Since the Health Insurance Portability and Accountability Act of 1996 (HIPAA) Privacy Rule became effective in 2003, it generally required covered entities to provide patients timely access to their medical records. However, continued concerns over the level of patient access to records are driving increased emphasis, heightened enforcement activity, and new laws to ensure individuals have easy access to their health information, including the 21st Century Cures Act.  A critical goal of these efforts is to empower patients to be more in control of decisions regarding their health and well-being. By helping individuals have ready access to their health records, according to OCR, they are better positioned:

to monitor chronic conditions, adhere to treatment plans, find and fix errors in their health records, track progress in wellness or disease management programs, and directly contribute their information to research.

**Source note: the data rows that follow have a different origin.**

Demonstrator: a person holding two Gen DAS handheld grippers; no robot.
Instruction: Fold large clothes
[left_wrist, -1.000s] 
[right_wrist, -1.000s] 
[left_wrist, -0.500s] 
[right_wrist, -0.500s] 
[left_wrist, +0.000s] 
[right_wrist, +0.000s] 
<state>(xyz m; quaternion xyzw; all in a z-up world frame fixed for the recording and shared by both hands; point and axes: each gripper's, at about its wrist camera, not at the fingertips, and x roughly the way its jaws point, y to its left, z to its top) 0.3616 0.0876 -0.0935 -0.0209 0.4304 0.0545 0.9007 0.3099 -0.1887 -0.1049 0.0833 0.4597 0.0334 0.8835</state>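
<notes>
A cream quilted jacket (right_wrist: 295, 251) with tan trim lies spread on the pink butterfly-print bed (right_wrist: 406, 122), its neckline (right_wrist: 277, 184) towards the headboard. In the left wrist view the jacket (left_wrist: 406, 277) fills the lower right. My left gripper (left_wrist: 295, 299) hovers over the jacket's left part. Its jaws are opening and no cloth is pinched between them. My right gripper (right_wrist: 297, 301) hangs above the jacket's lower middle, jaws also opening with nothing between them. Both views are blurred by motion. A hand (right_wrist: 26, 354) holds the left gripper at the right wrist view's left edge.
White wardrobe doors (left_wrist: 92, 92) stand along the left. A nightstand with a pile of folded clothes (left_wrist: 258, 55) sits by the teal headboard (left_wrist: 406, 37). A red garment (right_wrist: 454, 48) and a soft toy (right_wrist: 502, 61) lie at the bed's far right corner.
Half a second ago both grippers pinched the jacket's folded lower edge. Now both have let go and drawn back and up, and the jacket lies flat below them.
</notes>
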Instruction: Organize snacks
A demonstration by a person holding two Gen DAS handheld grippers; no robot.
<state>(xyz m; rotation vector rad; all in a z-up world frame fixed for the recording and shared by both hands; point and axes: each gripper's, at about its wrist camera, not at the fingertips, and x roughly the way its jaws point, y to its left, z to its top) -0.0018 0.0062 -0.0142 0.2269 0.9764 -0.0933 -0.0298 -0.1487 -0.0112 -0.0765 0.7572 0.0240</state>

The “Right to Access” under HIPAA established a floor for patients to access their health records, which could be exceeded by more stringent state laws. In 2019, the OCR commenced its Right of Access Initiative, an enforcement priority to support individuals’ right to timely access to their health records at a reasonable cost. At least one study found providers are struggling to fully comply. Nonetheless, the OCR has announced nearly 20 enforcement actions under its Right of Access Initiative – a full list of enforcement actions is available on the OCR website. Monetary settlements to date have ranged from $3,500 to $200,000. In addition, the OCR resolution agreements require the covered entities to develop a corrective action plans to prevent further violations.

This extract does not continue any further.